Out of 12 billion years of an unfolding Cosmos, we get maybe 10 to 80 years or so to blossom and wilt, to create and destroy, to make love and war, to lose ourselves and find ourselves. So precious. And it is obvious that those who would support killings abroad, of peoples we know nothing of, have little connection with this ultimate Universal truth of our inherent preciousness.
May we all shine as an example, and may our works teach in the myriad ways, this preciousness. May we compassionately and creatively help remove the blindfolds from the world’s eyes without ever being accused of leading the witness. Let every witness be shown how to lead itself. Awareness is aware of itself.
I am the mother and the father. I am the lover. I am the best friend. I am an Earthling. I am life. I am you. It turns out that The Beatles weren’t kidding after all.
Beautiful post William.
Essentially, there is no “wrong” or “right”. There is no “good” nor “bad”. There is only reality.

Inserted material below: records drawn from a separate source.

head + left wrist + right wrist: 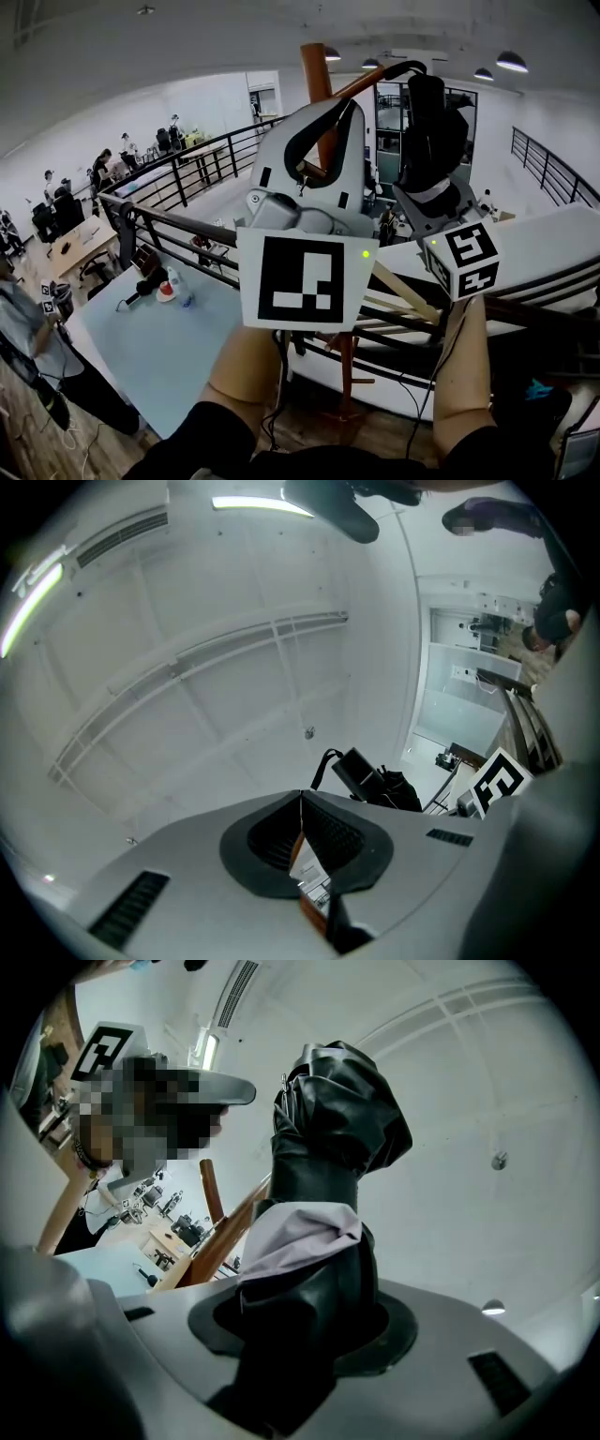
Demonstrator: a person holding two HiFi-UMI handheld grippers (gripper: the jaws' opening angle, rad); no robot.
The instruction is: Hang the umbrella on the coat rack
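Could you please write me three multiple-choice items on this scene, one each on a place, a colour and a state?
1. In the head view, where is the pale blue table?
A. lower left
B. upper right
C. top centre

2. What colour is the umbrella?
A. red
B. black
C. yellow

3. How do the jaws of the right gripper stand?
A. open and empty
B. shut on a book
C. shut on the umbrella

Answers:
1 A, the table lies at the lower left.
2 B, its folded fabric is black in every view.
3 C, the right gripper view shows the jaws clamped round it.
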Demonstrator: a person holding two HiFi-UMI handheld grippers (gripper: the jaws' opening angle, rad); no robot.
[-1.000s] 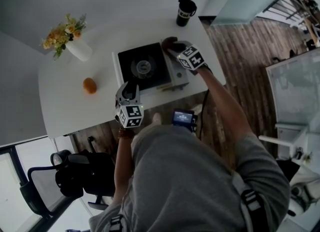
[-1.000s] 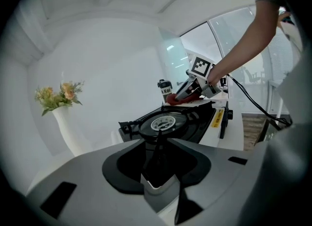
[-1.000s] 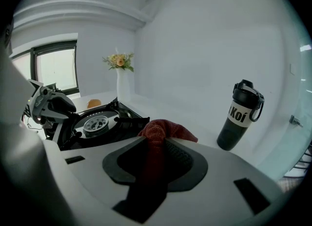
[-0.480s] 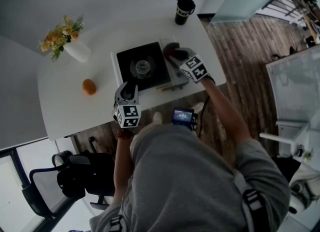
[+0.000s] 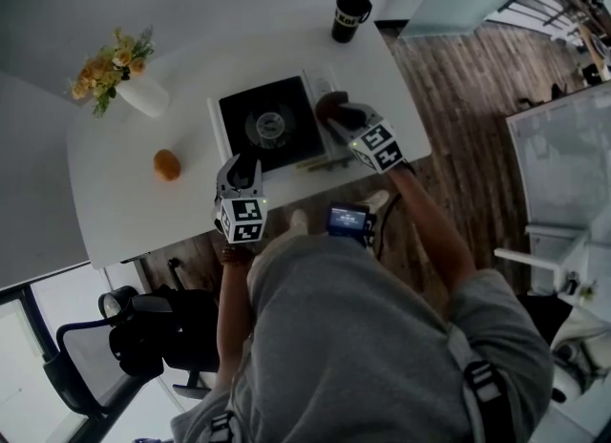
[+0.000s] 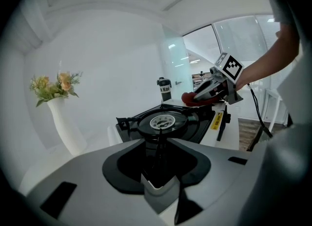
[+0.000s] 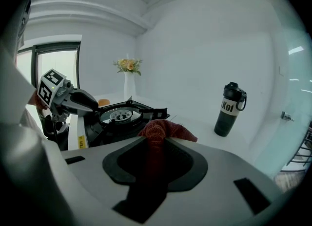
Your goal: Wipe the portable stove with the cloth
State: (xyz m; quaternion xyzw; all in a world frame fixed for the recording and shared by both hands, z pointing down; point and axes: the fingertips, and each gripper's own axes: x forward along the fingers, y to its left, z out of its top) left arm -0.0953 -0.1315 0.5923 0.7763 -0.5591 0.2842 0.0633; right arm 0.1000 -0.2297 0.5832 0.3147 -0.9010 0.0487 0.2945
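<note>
Right gripper (image 5: pixel 342 116) is clamped on the cloth (image 5: pixel 331 104). In the right gripper view a red-brown wad fills the gap between the jaws and bulges out past the tips.

The cloth sits on the pale right-hand panel of the portable stove (image 5: pixel 239 112), just right of centre in the head view. It is touching the surface or very close to it; I can't separate the two.

Key relation: the black top and round burner (image 5: pixel 268 124) lie directly left of the cloth in the head view. The stove's long axis runs left to right across the frame, slightly tilted. My read is that the next wipe calls for a sweep leftward along that axis, with the raised burner ring in the way.

The right hand is the one on the job. Its forearm comes up from lower right, with the gripper pitched down at the table (image 5: pixel 124 212).

Left gripper (image 5: pixel 241 166) sits at the stove's lower-left corner. Its forearm rises straight from the bottom of the frame, also pitched down. In the left gripper view its jaws appear closed on the stove's pale near edge, probably to steady it, with nothing else between them.

A dark bottle (image 5: pixel 348 13) stands in the upper part of the frame, well clear of the stove.
</note>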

Reality is the background energy which makes everything the way it is..the billions of atoms which compose us..the billions of blood cells which forge these bodies and keep us alive..the countless species, elements, vegetation and air particles which allow us to live, eat and breath..the countless drops of water which cover the earth..the billions of stars and galaxies which gaze upon the blue planet; a spec of dust in a limitless space, etc etc. And how all of this intimately interwoven is so awe inspiring- even the most heartless of men will feel a sense of belonging and love if they truly contemplate. We are all gifts of the same value- and “I” feel truly blessed to be “here.”